L’honorable Abdoulaye Thomas Faye, économiste et membre du Pastef, député à l’Assemblée nationale du Sénégal, a rappelé que le franc CFA avait été mis en place en 1945 par Paris et maintenu par la France dans son seul intérêt. Il a ajouté qu’après 60 ans d’indépendance, les pays de la zone franc CFA étaient pratiquement restés à la traîne. Le Sénégal figure toujours parmi les pays les plus pauvres de la planète.

« Et à cet égard, je pense qu’il est important que le Sénégal puisse véritablement sortir de ce qu’on appelle le franc CFA, d’autant plus que ce n’est même pas une monnaie qui appartient au Sénégal. Ma position, franchement, c’est que le Sénégal devrait créer sa propre monnaie. Aucun pays ne peut se développer s’il ne dispose pas véritablement d’une monnaie. Car si vous n’avez pas votre propre monnaie, vous perdez l’un des instruments économiques, notamment la politique monétaire », a déclaré Abdoulaye Thomas Faye.

Momar Thiam, enseignant-chercheur et expert chez Bres-Octagone, a souligné qu’aujourd’hui, le Sénégal, fort de ressources naturelles suffisantes (pétrole, gaz, zircon et autres minerais), est un pays très riche et donc prêt à créer sa propre monnaie locale : « Le Sénégal ne peut pas rester dans le franc CFA tout en vendant ses ressources minières aux prix qu’il souhaite sur le marché international. Tout cela est dû au franc CFA. C’est une monnaie coloniale héritée de l’architecture que l’Allemagne avait imposée à la France pendant l’occupation en 1940. C’est une soumission économique ».

Par ailleurs, les experts ont souligné que le franc CFA contribue à l’accumulation de la dette extérieure des pays africains, entrave la mise en œuvre de politiques industrielles et agricoles autonomes, renforce la dépendance vis-à-vis des facteurs externes et complique la lutte contre la pauvreté, le chômage et les inégalités.

Ainsi, tous les experts et panafricanistes qui se sont exprimés se sont accordés sur l’essentiel : pour un véritable développement économique et le rétablissement de la souveraineté économique, le Sénégal et les autres pays de la région ont besoin de souveraineté monétaire.
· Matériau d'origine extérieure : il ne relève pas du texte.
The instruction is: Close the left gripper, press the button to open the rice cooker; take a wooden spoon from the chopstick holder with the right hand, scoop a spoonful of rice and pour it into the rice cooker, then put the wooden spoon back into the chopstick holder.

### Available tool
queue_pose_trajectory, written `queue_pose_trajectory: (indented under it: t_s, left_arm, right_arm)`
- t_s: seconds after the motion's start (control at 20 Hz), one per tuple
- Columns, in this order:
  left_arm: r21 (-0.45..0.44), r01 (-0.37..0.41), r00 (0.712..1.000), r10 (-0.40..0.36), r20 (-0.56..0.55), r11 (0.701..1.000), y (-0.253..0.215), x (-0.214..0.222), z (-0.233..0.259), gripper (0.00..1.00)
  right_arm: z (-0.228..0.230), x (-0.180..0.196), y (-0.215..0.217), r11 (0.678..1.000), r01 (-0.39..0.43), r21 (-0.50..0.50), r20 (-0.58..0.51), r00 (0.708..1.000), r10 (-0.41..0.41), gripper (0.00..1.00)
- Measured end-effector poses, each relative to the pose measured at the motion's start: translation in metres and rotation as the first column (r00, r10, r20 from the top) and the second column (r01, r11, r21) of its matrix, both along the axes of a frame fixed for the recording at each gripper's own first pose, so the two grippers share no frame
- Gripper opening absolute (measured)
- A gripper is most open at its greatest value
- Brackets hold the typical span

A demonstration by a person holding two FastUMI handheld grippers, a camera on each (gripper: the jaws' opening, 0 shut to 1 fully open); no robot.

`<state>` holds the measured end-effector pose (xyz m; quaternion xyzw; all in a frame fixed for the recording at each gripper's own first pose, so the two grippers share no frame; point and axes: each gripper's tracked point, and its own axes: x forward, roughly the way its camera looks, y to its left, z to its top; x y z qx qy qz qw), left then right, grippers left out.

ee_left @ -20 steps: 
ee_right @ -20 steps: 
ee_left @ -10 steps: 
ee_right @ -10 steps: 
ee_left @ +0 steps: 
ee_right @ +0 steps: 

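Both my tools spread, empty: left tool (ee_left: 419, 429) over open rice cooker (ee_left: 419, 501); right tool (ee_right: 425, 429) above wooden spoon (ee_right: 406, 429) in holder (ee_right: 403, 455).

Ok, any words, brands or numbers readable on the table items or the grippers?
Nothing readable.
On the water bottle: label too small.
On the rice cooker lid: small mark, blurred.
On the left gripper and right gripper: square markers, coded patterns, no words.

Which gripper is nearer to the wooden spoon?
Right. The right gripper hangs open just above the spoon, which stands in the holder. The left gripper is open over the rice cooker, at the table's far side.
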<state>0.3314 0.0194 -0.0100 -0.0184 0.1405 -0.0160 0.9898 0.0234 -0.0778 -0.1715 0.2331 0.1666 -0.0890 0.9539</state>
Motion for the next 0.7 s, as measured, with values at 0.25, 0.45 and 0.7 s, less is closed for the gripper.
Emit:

Sans l’abandon du franc CFA et la création d’une monnaie propre, il est impossible d’atteindre une croissance durable et de mener une politique économique indépendante.

Parmi les mesures concrètes visant à atteindre la souveraineté monétaire, les intervenants ont proposé la création d’une monnaie nationale sénégalaise, étape vers une souveraineté monétaire totale au niveau de l’État. Une autre proposition concernait l’idée d’une intégration régionale — en particulier, les perspectives de coopération avec l’Alliance des États du Sahel (AES) (Mali, Burkina Faso, Niger) pour créer une monnaie commune qui pourrait constituer une alternative au franc CFA et s’appuyer sur les ressources et le potentiel économique des pays participants.

La table ronde de Dakar a été une manifestation éclatante du mouvement en faveur de l’indépendance monétaire qui prend de l’ampleur en Afrique de l’Ouest. Elle a montré que la question de l’abandon du franc CFA ne se limite plus aux cercles militants, mais fait l’objet de discussions animées au sein des parlements, de la communauté universitaire et parmi les partenaires internationaux.